The boy who cried "Loba"

There've been quite a few pictures of Stephanie appearing on my photostream. Stephanie explained that when she was in Spain, people would point at her and say "¡Loba!" because of her piercing eyes (I think they're green mostly with hints of yellow and a little bit of blue). As such I suppose I'd talk a little about the images.

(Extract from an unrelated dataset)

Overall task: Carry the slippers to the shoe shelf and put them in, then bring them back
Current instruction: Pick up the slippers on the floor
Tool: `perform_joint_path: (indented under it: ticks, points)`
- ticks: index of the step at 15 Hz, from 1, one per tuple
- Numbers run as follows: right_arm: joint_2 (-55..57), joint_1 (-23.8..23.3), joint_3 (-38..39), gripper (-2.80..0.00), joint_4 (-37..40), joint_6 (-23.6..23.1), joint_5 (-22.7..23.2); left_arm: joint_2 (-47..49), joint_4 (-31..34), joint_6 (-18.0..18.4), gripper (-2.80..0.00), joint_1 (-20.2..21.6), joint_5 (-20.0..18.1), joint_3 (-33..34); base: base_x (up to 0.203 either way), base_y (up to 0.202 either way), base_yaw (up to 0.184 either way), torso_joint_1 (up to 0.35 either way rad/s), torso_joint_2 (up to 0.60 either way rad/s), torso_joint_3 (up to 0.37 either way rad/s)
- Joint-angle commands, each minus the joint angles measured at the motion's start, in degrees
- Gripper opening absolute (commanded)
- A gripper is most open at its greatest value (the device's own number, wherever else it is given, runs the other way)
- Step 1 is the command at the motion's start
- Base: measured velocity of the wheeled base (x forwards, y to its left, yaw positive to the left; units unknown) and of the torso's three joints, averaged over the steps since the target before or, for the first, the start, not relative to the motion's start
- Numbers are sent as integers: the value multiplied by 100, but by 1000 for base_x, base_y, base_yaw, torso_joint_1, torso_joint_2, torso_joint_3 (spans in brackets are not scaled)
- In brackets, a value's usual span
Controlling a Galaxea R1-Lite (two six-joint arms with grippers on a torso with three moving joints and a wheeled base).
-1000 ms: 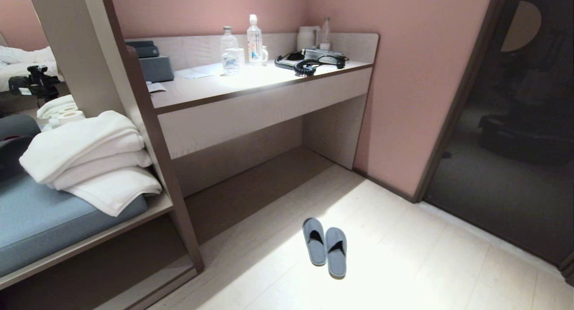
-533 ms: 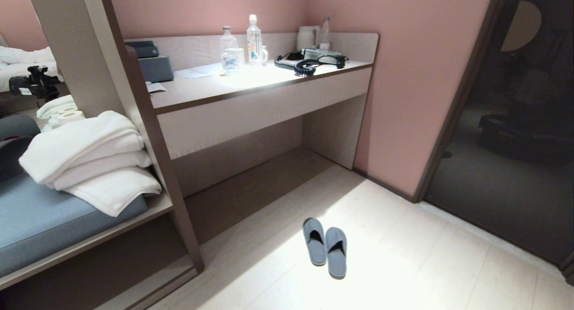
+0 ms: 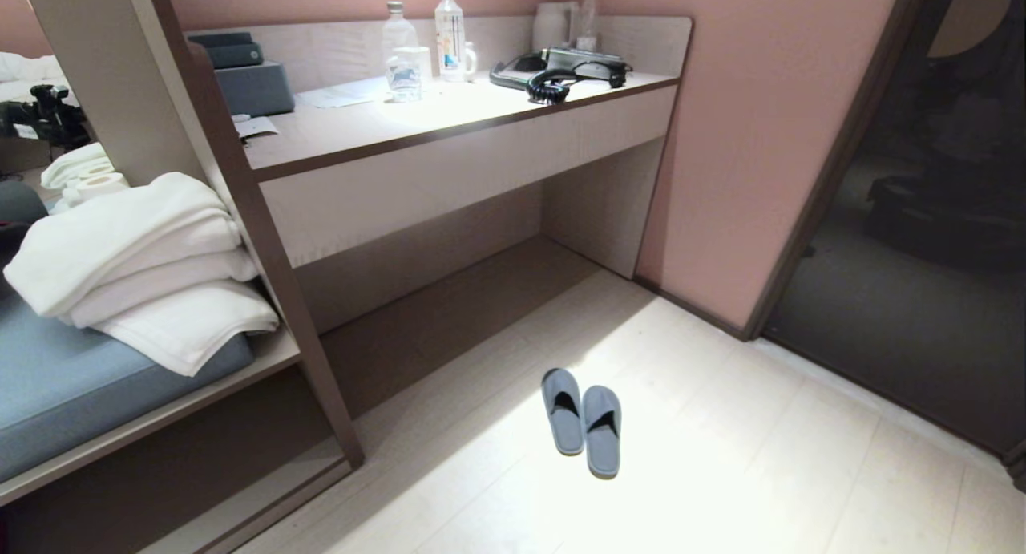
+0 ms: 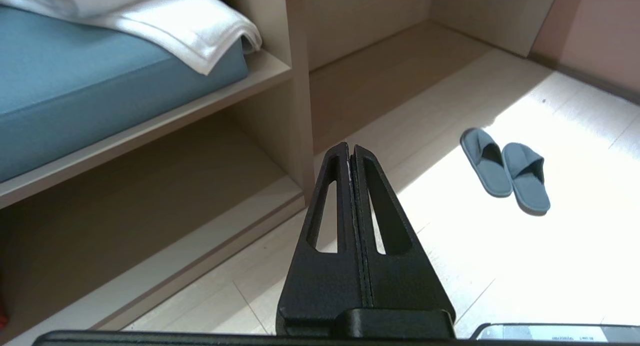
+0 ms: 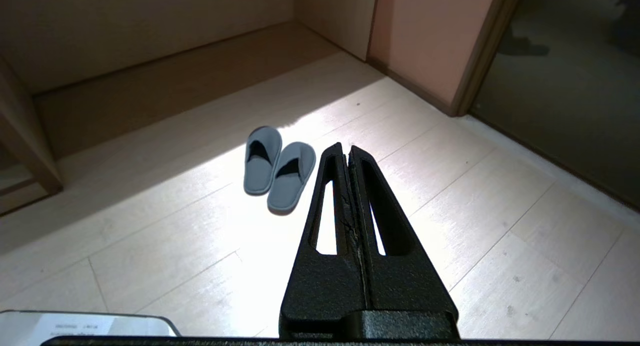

I found many of Stephanie's second set to be quite conducive towards B&W conversion. I tinkered a bit with the first one. I've mentioned that I've been a bit on a B&W craze and so I've been experimenting heavily with different conversion techniques and I came up with this:
Stephanie D3/70-200mm f/2.8G 1/200th f/11 ISO200 @200mm. B1600 in 40º gridded beauty dish from upper camera right. B800 kicker in 20º grid from camera front left. B800 into flag for background light from camera left.

After templating the first one, I decided to do 5 more in the same effect. I ultimately had 6 finished images from the set and I decided to throw them together in a composite image:
Stephanie composite

The composite took me a while to complete. These days it's rare for me to put together composite images unless it's a 2-some or a 3-some but rarely more than that because it takes so much time to retouch each image. That being said, it's a lot easier when your model has good skin and looks as young/good as Stephanie.

This next one is a prototype from the 3rd set that I'm working on. Let me rephrase; I'm finished with this image but I'm going to work through the 3rd set with the same look and feel as the following image:
Stephanie D3/70-200mm f/2.8G 1/160th f/11 ISO200 @135mm. B1600 in 40º gridded beauty dish from upper camera left.

The irony is that as infatuated as I am with B&W, I'm also very intrigued by the presence of color... more so than before and that intrigue exhibits itself in my recent images; including but not limited to some of the desert pictures that I retouched recently. As a result, the color images that I've retouched recently have been "pushed".